The available data in semi-supervised learning usually consists of relatively small sized labeled data and much larger sized unlabeled data. How to effectively exploit unlabeled data is the key issue. In this paper, we write the regression function in the form of a copula and marginal distributions, and the unlabeled data can be exploited to improve the estimation of the marginal distributions. The predictions based on different copulas are weighted, where the weights are obtained by minimizing an asymptotic unbiased estimator of the prediction risk. Error-ambiguity decomposition of the prediction risk is performed such that unlabeled data can be exploited to improve the prediction risk estimation. We demonstrate the asymptotic normality of copula parameters and regression function estimators of the candidate models under the semi-supervised framework, as well as the asymptotic optimality and weight consistency of the model averaging estimator. Our model averaging estimator achieves faster convergence rates of asymptotic optimality and weight consistency than the supervised counterpart. Extensive simulation experiments and the California housing dataset demonstrate the effectiveness of the proposed method.

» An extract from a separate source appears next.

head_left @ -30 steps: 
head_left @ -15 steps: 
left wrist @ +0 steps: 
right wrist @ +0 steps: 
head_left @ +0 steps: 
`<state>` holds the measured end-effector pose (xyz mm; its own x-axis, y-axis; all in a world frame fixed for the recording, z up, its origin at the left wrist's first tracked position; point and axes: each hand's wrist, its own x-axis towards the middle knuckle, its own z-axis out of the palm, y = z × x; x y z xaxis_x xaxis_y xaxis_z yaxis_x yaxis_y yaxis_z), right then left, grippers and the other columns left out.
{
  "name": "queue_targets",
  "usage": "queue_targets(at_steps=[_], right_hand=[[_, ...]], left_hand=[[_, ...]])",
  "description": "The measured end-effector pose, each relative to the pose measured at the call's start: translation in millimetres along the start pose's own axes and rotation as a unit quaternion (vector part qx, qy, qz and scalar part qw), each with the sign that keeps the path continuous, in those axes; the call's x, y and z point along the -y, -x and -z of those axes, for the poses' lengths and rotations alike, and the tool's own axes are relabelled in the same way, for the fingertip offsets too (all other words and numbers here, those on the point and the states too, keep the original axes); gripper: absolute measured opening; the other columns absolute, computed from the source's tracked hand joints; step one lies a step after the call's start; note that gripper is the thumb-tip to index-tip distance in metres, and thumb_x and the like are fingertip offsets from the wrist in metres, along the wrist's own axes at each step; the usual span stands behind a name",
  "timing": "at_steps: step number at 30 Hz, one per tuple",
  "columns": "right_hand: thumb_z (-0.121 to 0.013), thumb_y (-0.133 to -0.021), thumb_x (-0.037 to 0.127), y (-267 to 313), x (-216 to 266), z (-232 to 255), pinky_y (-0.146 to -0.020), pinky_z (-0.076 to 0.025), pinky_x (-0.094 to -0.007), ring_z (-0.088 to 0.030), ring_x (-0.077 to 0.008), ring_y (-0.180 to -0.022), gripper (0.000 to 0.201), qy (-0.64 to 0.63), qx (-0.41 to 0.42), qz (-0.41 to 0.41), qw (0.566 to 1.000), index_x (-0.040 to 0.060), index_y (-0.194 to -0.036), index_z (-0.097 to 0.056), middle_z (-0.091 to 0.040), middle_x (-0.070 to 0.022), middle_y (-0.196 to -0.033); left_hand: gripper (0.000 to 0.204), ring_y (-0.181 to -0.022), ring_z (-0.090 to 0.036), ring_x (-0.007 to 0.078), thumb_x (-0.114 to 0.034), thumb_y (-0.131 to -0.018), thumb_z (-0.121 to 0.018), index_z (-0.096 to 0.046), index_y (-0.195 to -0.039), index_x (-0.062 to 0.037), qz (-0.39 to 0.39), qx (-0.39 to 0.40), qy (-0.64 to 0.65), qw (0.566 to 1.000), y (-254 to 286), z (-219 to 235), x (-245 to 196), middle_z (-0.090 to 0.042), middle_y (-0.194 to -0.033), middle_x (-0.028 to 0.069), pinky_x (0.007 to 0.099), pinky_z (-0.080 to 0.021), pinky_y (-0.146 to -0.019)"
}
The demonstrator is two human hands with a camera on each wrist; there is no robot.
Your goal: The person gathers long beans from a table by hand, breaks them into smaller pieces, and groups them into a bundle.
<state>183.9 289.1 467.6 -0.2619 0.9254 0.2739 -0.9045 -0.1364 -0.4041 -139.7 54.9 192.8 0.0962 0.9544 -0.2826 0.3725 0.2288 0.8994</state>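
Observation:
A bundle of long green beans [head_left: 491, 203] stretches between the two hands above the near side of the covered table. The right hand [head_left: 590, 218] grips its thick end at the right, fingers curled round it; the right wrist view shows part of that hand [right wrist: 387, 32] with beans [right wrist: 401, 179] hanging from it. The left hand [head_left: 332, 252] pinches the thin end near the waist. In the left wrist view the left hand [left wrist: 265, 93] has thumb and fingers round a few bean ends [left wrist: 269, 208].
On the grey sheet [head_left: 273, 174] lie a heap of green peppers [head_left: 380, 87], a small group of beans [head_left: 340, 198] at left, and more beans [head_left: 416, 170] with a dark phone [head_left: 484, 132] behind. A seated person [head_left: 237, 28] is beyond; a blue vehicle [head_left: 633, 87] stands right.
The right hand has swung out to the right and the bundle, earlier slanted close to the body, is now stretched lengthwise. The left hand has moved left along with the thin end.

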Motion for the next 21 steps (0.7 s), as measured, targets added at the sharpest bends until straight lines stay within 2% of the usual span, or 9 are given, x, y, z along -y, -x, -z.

翻译：半监督学习中的可用数据通常包含规模相对较小的标注数据和规模大得多的未标注数据。如何有效利用未标注数据是该领域的核心问题。本文通过Copula函数与边缘分布的形式表示回归函数，可利用未标注数据改进边缘分布的估计。基于不同Copula函数的预测结果通过权重进行加权组合，该权重通过最小化预测风险的渐近无偏估计量获得。通过对预测风险进行误差-模糊度分解，可利用未标注数据改进预测风险的估计。我们证明了半监督框架下候选模型的Copula参数与回归函数估计量的渐近正态性，以及模型平均估计量的渐近最优性与权重一致性。相较于纯监督学习方法，本文提出的模型平均估计量在渐近最优性与权重一致性方面具有更快的收敛速度。大量模拟实验与加州住房数据集验证了所提方法的有效性。